### Task statement
Only one stretch of the records below should be repeated. It starts with the line containing "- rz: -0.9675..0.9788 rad" and goes on through the line containing "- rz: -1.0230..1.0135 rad", exactly as written.
--------------------------------------------------
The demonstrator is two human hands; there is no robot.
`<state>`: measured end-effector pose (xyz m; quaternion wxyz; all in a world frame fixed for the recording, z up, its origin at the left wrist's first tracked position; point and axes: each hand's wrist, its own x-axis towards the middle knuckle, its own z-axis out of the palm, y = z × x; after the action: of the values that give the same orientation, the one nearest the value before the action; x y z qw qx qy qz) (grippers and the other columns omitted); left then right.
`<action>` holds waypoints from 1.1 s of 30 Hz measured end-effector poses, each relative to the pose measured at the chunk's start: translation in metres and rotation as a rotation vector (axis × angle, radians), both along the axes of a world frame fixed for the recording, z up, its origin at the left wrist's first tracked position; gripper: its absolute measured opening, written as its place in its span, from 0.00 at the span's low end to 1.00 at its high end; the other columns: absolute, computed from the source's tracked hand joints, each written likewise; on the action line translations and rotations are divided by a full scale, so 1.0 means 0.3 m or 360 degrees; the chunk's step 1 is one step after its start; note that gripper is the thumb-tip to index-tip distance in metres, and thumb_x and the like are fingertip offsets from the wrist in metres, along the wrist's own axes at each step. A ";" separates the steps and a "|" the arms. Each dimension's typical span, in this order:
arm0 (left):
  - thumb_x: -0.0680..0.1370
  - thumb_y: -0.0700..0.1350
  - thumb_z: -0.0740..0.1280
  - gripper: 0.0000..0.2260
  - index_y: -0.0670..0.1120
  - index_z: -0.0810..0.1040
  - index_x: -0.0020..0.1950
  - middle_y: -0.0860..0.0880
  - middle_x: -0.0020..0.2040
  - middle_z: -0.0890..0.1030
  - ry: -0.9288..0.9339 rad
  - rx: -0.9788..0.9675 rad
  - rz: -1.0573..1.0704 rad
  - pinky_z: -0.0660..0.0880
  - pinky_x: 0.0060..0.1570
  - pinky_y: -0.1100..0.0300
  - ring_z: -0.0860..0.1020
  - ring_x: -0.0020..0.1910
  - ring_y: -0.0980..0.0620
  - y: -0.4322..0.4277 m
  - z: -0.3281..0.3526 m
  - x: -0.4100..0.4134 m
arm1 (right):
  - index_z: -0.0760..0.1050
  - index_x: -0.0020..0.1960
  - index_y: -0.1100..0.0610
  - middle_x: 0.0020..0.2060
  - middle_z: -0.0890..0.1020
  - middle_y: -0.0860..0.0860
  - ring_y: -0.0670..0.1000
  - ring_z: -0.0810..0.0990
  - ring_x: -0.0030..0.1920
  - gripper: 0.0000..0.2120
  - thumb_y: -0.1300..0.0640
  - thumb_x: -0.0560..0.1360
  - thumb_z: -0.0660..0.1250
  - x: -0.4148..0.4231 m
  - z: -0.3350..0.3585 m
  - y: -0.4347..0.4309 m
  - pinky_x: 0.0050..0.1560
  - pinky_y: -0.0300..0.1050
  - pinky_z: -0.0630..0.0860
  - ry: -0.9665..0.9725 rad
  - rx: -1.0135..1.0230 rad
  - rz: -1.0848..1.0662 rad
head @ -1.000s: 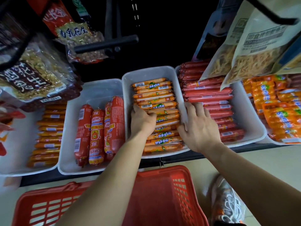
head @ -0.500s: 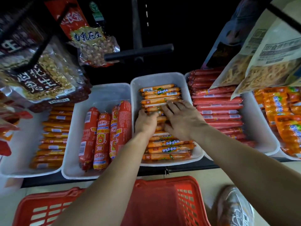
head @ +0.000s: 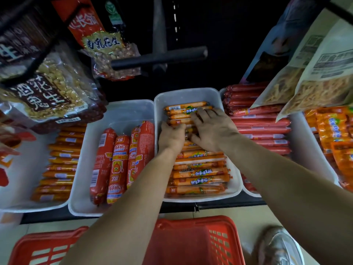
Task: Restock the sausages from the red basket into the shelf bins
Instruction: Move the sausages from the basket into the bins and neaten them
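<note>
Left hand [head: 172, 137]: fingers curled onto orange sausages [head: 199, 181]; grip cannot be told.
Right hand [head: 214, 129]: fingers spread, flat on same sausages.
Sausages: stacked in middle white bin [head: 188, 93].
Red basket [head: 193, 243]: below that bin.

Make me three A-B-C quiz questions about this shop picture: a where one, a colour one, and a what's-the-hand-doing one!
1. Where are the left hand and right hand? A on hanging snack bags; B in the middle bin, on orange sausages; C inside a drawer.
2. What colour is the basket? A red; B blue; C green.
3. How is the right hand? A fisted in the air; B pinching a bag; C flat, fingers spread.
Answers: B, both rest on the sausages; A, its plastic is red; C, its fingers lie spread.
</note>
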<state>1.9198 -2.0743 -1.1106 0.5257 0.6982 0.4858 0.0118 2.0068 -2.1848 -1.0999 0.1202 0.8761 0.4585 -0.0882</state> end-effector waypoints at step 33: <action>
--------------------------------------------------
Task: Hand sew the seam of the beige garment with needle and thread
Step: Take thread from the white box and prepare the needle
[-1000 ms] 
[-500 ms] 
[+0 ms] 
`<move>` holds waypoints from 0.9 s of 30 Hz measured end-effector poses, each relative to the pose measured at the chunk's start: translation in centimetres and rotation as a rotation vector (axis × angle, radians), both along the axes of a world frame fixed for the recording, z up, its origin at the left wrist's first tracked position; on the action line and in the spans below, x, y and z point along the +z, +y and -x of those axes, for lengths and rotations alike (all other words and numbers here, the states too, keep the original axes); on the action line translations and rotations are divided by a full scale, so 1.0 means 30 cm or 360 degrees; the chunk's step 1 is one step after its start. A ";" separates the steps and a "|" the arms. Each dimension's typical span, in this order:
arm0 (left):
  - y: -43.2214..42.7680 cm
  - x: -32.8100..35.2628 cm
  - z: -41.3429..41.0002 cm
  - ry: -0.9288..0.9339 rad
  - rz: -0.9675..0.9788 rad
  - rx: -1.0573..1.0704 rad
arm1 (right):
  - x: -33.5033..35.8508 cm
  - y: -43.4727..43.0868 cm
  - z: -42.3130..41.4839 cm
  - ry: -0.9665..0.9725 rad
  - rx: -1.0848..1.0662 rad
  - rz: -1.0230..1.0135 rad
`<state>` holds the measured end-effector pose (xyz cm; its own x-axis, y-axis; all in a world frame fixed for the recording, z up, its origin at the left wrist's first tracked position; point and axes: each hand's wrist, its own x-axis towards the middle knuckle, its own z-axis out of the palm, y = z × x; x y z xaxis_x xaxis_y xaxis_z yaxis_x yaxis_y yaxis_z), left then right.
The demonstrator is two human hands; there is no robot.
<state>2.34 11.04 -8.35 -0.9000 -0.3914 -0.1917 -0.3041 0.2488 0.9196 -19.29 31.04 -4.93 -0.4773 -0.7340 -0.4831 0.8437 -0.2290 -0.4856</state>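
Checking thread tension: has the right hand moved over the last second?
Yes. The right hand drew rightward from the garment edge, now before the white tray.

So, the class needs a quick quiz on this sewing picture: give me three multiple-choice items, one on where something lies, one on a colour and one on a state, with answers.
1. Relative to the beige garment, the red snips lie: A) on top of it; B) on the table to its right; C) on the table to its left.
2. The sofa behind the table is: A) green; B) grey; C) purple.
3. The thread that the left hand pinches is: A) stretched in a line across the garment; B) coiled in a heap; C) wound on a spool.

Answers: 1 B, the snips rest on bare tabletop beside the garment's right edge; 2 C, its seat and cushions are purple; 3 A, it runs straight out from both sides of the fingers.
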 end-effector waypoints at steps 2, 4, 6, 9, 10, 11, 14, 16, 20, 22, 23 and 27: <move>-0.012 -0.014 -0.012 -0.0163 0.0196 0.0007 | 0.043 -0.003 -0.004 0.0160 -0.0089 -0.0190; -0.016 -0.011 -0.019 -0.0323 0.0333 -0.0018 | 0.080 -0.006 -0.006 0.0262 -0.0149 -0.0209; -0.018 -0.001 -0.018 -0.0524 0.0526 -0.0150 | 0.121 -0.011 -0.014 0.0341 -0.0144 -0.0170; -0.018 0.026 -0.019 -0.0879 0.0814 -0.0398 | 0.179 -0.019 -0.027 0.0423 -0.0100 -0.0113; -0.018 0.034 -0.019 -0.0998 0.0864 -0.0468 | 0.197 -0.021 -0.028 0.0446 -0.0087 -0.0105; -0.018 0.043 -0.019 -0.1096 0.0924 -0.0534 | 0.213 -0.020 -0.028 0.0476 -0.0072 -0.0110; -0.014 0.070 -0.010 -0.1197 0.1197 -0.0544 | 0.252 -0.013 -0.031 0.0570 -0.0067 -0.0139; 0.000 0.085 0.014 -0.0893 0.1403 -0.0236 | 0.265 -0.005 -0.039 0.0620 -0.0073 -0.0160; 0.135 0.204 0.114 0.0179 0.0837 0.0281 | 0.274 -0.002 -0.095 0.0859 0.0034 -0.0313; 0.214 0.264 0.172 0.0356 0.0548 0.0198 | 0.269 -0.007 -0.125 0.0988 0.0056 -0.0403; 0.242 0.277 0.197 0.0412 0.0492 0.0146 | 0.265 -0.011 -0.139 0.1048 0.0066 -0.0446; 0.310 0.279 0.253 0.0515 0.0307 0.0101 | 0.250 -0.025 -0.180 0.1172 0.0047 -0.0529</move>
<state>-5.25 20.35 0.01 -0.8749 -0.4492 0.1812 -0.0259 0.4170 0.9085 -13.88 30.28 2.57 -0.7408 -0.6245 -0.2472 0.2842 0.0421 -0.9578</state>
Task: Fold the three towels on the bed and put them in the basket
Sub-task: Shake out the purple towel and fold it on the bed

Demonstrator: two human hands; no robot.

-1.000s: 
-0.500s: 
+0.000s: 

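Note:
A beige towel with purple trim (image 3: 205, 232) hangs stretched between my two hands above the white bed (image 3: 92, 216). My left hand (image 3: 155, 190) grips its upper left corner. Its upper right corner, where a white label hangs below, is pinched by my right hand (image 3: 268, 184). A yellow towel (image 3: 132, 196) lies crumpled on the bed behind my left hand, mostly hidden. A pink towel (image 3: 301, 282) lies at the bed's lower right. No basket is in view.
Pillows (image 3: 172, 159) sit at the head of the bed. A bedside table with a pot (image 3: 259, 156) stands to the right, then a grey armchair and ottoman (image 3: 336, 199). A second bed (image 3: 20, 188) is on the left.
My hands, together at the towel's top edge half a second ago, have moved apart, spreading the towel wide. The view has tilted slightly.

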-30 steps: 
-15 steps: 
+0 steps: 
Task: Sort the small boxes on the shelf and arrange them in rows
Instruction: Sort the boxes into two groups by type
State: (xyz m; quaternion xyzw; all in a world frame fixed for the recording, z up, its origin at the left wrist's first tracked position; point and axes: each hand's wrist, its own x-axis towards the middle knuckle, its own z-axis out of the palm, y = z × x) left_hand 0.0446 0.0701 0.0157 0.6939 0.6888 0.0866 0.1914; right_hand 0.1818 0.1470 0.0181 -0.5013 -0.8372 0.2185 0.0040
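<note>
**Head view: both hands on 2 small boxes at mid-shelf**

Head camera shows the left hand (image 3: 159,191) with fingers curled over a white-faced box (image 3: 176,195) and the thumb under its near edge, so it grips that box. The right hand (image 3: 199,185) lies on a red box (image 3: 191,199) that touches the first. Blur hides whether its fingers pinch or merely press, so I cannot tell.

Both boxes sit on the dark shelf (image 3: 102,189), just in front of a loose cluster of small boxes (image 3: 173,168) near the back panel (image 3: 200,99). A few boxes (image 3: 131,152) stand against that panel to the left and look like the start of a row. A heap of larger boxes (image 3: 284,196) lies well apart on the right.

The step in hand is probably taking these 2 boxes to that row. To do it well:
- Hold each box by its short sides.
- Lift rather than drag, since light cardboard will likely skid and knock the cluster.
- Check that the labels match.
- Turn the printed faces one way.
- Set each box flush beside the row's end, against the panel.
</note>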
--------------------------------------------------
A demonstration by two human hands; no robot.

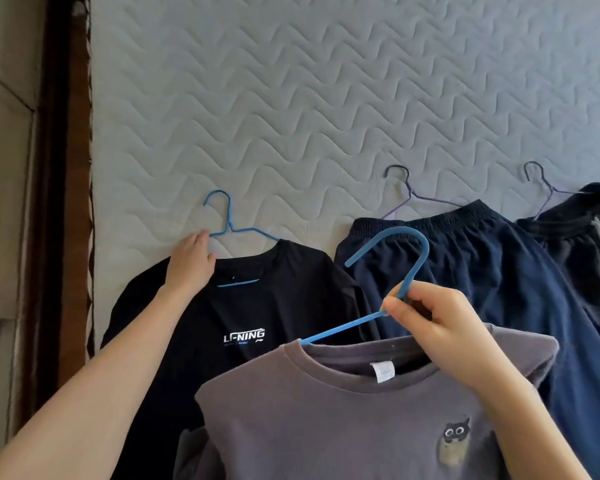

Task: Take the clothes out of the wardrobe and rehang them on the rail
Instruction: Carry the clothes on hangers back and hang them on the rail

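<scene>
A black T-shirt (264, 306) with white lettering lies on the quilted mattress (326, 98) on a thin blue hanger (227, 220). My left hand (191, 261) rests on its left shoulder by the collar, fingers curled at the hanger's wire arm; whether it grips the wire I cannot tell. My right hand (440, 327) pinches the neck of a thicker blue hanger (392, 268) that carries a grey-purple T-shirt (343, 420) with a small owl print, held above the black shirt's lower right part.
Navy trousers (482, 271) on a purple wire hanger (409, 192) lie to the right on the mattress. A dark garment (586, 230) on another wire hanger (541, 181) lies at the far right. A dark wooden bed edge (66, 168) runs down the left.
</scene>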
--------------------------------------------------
### Exercise result
  - rz: -0.9675..0.9788 rad
  - rx: -1.0573..1.0704 rad
arm1 (right):
  - x: -33.5033..35.8508 cm
  - y: -43.4727..43.0868 cm
  - z: -42.3130..41.4839 cm
  - ry: -0.9665..0.9725 rad
  - rx: -1.0848..1.0662 rad
  - rz: -1.0230..1.0135 rad

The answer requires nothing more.